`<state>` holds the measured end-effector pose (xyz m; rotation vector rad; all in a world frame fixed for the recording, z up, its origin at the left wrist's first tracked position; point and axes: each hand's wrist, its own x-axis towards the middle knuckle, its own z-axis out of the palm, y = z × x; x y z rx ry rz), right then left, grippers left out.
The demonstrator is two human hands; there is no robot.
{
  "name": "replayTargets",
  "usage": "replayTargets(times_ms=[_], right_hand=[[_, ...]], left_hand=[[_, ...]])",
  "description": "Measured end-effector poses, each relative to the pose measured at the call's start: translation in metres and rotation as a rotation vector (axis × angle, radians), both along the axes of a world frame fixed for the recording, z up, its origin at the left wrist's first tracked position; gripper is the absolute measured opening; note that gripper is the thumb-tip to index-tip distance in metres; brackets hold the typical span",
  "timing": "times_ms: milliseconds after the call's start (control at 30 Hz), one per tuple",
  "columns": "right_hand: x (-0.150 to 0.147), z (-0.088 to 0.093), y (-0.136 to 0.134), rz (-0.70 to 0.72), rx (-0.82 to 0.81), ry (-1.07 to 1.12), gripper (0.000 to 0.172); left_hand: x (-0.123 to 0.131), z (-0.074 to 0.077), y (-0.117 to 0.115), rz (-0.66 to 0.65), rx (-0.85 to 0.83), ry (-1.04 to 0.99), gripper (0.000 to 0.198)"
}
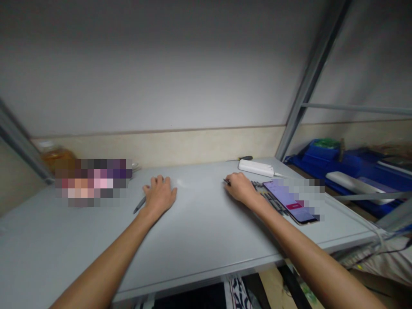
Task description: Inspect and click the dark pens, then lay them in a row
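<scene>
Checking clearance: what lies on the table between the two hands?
Nothing: in the head view, bare grey table separates left hand from right hand.

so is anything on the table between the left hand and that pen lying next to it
Nothing visible. The left hand lies flat on the grey table, and the pen lies right at its thumb side, with only bare tabletop there. Whether they touch cannot be told.

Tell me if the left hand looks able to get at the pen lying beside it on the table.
Probably yes. The left hand lies flat on the table, and the pen sits just off its outer edge, with nothing between them. The blurred patch farther left stays clear of that path.
</scene>
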<state>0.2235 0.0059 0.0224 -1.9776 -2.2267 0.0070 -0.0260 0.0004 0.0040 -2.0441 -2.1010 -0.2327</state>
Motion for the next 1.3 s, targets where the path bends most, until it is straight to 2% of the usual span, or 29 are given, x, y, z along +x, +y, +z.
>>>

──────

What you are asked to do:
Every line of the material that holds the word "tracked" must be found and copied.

Written solution:
`<state>` holds the measured end-effector pose (xyz m; rotation vector rad; all in a world frame fixed for the recording, z up, its origin at the left wrist's first tracked position; point and axes: each hand's wrist, its own x-axis towards the middle knuckle, its own z-axis out of the palm, y = z × x; x y z rx ry rz), right then left, grippers left out.
  "description": "Measured end-effector poses, each relative to the pose measured at the call's start: translation in metres and rotation as a rotation vector (axis × angle, radians), both along the axes of a world frame fixed for the recording, z up, its origin at the left wrist's first tracked position; gripper is the absolute measured opening; note that gripper is the thumb-tip to index-tip distance in metres; brackets hold the typical span",

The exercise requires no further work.